*** Given material ***
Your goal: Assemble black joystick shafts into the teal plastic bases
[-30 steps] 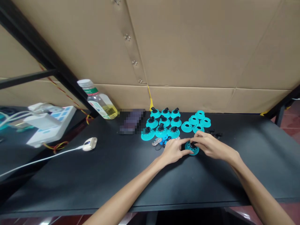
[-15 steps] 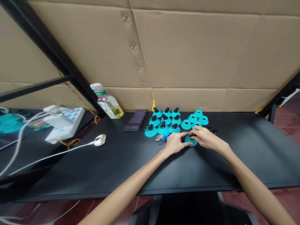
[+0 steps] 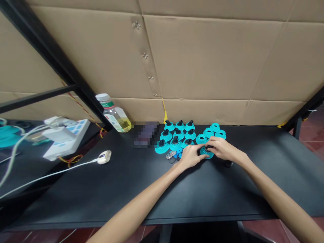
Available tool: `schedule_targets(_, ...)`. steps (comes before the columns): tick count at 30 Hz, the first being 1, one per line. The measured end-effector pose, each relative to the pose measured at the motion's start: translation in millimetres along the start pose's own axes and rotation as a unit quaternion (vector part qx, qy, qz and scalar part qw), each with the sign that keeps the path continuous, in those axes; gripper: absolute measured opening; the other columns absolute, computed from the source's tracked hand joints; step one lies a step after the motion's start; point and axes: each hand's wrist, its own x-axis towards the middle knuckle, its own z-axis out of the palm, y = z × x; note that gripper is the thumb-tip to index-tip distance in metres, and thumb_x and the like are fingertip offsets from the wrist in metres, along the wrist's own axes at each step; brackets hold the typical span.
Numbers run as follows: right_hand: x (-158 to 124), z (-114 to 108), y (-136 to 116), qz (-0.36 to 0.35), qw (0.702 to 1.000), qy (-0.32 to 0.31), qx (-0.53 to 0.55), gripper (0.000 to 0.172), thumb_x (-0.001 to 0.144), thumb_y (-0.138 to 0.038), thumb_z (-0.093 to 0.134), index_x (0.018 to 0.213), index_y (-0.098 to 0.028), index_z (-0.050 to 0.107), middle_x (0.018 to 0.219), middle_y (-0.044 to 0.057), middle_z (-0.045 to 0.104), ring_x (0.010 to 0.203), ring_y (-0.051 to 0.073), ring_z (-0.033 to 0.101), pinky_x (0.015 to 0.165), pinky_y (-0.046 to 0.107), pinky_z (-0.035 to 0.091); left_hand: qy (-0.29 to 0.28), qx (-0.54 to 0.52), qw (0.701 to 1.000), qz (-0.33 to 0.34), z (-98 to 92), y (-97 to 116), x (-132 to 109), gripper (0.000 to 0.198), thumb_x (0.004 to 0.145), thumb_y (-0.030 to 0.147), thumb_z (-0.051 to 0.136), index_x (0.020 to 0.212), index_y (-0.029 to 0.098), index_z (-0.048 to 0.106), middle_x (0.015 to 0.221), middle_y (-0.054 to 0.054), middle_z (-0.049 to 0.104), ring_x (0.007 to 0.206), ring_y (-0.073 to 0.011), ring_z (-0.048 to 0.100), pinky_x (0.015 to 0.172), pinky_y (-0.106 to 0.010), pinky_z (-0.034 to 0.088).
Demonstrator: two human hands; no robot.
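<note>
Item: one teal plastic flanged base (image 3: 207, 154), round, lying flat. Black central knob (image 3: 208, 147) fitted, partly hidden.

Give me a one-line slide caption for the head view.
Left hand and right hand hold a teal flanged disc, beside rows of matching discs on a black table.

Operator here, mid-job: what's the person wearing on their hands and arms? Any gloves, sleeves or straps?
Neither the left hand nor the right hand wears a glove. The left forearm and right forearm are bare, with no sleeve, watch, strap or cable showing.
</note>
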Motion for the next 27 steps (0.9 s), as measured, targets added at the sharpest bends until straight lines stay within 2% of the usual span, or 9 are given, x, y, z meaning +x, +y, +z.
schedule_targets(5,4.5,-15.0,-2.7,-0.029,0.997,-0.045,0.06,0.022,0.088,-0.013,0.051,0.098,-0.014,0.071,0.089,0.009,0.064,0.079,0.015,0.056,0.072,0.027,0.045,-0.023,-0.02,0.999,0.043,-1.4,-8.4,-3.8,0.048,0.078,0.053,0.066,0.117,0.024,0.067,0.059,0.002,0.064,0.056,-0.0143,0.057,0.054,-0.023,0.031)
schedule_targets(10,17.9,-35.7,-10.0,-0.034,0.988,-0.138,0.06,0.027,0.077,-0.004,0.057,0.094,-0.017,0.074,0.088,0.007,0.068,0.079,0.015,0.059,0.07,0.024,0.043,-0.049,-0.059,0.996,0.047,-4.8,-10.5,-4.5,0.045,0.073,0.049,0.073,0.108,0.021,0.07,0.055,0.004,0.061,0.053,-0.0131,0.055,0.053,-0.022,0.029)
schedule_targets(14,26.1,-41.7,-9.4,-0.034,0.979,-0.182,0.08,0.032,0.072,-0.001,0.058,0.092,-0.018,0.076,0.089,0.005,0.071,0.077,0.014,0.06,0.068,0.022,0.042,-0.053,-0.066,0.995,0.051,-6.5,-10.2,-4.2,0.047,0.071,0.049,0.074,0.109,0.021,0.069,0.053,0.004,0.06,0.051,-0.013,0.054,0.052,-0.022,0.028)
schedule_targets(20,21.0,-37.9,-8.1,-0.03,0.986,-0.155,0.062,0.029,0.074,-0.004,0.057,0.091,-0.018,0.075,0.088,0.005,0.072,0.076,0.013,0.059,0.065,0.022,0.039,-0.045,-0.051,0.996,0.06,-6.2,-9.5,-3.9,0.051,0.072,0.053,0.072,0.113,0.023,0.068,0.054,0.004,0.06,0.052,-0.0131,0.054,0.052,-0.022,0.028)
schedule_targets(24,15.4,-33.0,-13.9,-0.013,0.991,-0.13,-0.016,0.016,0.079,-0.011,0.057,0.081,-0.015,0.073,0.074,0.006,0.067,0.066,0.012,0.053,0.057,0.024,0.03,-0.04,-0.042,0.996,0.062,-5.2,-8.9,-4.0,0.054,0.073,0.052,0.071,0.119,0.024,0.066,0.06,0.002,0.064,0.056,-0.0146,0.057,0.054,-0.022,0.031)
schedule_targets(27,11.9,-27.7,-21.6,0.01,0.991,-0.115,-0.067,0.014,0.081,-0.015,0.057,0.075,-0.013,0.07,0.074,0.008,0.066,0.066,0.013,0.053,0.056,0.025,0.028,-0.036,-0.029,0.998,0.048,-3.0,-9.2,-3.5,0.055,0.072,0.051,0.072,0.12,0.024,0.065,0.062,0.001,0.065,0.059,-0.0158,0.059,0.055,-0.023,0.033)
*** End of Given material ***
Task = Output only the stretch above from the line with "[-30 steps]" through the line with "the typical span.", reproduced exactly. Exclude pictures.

Reply =
[-30 steps] 
[-15 steps] 
[+0 steps] 
Available tool: `schedule_targets(_, ...)`. steps (comes before the columns): tick count at 30 Hz, the first being 1, one per line. The measured end-effector pose, each relative to the pose measured at the motion's start: translation in millimetres along the start pose's own axes and rotation as a unit quaternion (vector part qx, qy, qz and scalar part qw), each with the sign that keeps the path continuous, in those axes; gripper: absolute measured opening; the other columns absolute, computed from the source's tracked hand joints; step one lies a step after the motion's start; point and axes: each hand's wrist, its own x-axis towards the middle knuckle, its own z-axis out of the palm, y = z × x; note that gripper is the thumb-tip to index-tip distance in metres, and thumb_x and the like are fingertip offsets from the wrist in metres, along the wrist's own axes at each step; brackets hold the typical span.

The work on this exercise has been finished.